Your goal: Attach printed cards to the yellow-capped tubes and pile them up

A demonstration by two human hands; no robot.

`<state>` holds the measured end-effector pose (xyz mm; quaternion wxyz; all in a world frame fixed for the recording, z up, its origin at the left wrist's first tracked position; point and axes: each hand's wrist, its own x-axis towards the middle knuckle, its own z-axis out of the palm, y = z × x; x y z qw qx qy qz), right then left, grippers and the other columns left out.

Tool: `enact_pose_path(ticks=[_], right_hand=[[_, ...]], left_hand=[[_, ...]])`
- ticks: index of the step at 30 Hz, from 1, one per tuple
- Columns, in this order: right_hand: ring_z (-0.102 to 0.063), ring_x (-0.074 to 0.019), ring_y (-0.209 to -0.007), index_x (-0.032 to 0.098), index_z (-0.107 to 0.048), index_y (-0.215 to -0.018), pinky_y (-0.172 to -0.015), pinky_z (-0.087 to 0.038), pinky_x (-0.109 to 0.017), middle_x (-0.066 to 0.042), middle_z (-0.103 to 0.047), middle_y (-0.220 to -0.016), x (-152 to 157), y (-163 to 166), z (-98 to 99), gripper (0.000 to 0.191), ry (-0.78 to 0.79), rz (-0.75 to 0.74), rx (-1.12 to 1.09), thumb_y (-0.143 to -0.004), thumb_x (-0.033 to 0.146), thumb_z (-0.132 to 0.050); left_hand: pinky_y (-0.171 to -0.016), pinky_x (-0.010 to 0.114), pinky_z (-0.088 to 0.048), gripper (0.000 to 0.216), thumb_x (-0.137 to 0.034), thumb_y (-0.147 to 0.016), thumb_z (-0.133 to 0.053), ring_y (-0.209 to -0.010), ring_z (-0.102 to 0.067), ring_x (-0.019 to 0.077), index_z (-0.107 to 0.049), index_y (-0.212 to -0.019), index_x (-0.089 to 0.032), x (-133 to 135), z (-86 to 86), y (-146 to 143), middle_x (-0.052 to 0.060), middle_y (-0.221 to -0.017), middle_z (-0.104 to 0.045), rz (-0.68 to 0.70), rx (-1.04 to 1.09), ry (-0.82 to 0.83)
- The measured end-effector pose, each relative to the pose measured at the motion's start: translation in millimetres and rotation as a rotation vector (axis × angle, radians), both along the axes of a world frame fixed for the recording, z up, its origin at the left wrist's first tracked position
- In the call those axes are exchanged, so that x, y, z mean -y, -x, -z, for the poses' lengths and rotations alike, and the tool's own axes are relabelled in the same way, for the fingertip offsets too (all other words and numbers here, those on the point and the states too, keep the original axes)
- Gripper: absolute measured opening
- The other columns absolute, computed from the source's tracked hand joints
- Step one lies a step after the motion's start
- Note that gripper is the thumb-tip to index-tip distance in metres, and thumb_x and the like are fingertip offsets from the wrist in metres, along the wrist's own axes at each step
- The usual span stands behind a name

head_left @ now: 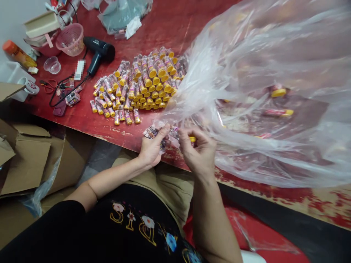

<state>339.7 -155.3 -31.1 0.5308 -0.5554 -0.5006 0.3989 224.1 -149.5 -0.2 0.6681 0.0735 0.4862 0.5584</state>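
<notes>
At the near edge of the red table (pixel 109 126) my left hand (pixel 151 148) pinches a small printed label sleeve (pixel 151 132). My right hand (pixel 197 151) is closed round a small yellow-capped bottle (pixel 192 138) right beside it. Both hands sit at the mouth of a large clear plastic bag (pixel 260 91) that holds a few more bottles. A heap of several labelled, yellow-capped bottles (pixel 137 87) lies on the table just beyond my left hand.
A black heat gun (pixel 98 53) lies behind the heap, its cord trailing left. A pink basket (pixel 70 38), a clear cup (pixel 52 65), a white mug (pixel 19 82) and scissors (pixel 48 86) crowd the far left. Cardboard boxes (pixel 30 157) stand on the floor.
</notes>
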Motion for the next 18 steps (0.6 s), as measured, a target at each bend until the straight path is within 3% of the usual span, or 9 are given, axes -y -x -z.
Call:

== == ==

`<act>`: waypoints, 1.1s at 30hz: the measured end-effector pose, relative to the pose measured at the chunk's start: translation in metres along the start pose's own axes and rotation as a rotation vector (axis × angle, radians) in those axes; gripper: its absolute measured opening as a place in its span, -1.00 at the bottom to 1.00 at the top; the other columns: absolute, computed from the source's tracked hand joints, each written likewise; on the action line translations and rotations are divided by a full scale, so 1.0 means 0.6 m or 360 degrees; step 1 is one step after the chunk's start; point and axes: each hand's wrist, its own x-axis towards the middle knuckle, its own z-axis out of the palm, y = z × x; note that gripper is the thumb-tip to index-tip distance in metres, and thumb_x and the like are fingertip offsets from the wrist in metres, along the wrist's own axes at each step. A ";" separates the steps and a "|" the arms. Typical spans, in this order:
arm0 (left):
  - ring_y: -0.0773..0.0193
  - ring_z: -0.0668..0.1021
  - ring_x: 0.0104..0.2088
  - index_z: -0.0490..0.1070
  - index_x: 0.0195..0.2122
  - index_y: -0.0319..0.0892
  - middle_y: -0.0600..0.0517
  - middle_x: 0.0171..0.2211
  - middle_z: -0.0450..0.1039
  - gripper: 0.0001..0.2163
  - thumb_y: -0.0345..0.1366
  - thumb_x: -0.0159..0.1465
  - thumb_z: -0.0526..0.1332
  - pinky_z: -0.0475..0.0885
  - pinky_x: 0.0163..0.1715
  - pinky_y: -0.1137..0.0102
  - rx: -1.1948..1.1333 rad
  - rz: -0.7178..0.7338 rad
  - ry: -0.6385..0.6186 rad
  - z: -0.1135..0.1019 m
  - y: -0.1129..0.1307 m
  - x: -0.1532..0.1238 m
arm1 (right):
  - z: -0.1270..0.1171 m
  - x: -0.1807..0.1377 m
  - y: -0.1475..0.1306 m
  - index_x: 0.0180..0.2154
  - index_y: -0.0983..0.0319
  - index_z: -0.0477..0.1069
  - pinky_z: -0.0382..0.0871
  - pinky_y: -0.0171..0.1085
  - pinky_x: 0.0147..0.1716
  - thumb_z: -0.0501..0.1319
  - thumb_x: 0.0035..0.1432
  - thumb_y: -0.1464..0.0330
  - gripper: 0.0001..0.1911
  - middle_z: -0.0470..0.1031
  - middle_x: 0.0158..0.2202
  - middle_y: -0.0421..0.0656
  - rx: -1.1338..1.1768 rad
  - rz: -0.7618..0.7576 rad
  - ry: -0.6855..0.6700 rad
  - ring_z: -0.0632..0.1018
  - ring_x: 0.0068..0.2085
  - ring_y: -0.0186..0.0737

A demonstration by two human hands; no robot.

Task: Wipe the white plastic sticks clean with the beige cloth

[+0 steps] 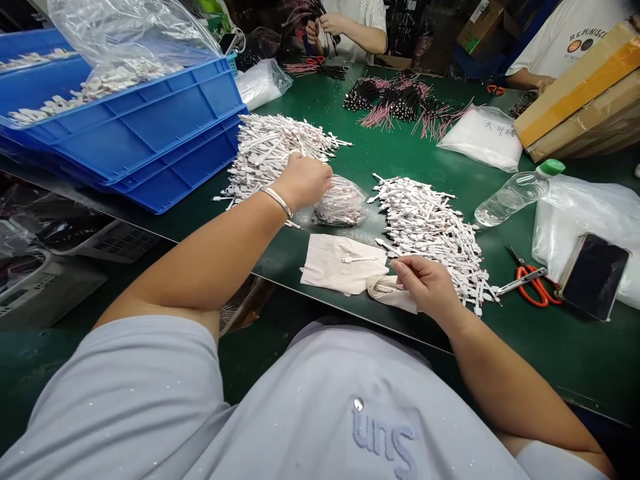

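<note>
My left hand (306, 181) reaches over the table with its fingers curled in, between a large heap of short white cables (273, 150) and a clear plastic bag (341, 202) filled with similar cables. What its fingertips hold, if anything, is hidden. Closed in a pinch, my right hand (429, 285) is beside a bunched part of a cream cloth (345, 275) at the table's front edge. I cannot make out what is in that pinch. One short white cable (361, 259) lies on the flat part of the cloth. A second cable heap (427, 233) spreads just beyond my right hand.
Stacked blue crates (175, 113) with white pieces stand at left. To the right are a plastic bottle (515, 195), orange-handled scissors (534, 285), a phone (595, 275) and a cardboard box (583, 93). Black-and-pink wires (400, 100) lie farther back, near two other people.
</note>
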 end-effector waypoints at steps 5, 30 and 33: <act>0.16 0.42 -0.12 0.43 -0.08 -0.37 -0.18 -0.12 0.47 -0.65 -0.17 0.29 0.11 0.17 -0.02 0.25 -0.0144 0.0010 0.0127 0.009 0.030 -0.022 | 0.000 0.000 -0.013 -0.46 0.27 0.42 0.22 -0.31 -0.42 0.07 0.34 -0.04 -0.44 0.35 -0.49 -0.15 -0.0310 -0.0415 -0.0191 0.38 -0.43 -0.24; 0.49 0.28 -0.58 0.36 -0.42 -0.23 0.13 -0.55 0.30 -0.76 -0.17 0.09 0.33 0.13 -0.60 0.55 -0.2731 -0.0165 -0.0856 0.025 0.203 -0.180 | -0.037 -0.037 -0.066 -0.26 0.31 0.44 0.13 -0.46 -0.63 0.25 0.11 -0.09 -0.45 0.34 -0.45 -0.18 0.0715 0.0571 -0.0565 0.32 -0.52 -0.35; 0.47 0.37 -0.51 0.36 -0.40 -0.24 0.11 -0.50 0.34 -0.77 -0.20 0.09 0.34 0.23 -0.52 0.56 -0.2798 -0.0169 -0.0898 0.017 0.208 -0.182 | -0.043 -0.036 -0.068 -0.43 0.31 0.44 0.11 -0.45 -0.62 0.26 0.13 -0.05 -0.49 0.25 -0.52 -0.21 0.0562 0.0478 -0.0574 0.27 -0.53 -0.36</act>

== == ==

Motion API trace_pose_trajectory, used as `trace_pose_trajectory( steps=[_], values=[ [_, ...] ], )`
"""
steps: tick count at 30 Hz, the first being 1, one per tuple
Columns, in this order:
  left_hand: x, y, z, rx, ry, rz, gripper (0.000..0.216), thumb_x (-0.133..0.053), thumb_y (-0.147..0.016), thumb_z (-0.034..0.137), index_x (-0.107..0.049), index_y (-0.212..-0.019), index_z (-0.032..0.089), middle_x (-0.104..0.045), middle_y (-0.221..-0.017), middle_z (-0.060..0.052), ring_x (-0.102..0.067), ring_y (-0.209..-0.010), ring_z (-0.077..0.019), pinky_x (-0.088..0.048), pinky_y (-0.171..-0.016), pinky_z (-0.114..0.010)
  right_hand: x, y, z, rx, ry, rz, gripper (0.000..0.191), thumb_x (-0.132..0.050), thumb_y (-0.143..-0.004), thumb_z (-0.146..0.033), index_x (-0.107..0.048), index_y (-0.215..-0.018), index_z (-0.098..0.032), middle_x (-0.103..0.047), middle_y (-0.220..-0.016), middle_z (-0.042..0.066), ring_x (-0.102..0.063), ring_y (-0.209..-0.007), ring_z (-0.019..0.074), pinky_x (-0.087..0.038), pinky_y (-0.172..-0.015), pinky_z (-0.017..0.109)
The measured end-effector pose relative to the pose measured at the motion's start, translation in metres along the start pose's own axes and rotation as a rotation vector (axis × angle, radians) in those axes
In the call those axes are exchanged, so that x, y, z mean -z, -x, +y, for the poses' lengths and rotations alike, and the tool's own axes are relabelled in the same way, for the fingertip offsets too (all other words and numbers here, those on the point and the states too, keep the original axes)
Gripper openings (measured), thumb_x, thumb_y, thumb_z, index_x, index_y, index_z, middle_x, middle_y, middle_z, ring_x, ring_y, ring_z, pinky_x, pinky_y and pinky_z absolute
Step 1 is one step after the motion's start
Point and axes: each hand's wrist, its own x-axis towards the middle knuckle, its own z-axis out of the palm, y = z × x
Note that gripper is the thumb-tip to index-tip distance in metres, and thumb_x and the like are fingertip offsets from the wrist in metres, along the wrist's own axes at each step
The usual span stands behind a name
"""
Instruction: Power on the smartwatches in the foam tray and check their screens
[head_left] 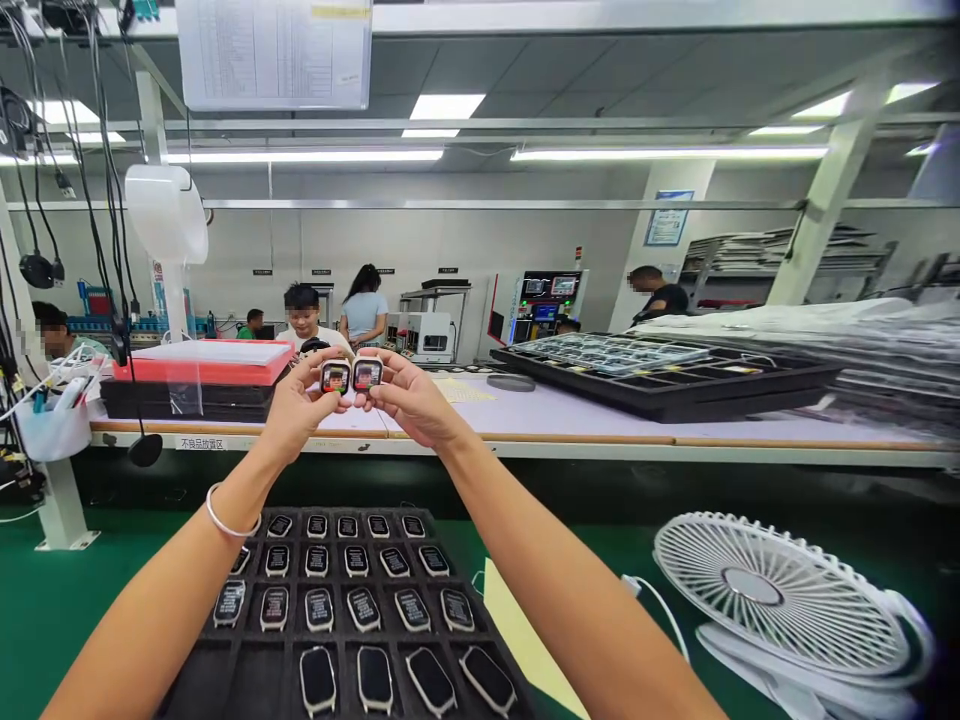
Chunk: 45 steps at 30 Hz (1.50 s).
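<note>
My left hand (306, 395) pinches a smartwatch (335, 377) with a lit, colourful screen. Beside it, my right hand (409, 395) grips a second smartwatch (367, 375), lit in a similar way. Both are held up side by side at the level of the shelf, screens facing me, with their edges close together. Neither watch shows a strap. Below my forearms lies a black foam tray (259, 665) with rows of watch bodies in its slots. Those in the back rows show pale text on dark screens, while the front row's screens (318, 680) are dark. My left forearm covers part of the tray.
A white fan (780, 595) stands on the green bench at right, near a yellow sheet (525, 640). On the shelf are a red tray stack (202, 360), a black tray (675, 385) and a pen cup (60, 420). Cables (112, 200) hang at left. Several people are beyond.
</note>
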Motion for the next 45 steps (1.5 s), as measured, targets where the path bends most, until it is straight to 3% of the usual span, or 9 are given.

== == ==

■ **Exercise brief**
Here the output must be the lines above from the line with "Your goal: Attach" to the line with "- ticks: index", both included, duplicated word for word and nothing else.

■ **Solution to the exercise**
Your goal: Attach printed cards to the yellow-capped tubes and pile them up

A demonstration by two human hands; no robot.

`<state>` holds the measured end-effector pose (xyz mm; quaternion wxyz; all in a world frame fixed for the recording, z up, its origin at the left wrist's first tracked position; point and axes: each hand's wrist, its own x-axis towards the middle knuckle, its own z-axis out of the palm, y = z × x; x y z qw qx qy qz), right then left, grippers and the other columns left out.

Tool: `enact_pose_path(ticks=[_], right_hand=[[_, ...]], left_hand=[[_, ...]])`
- ticks: index of the step at 30 Hz, from 1, one per tuple

This exercise is complete.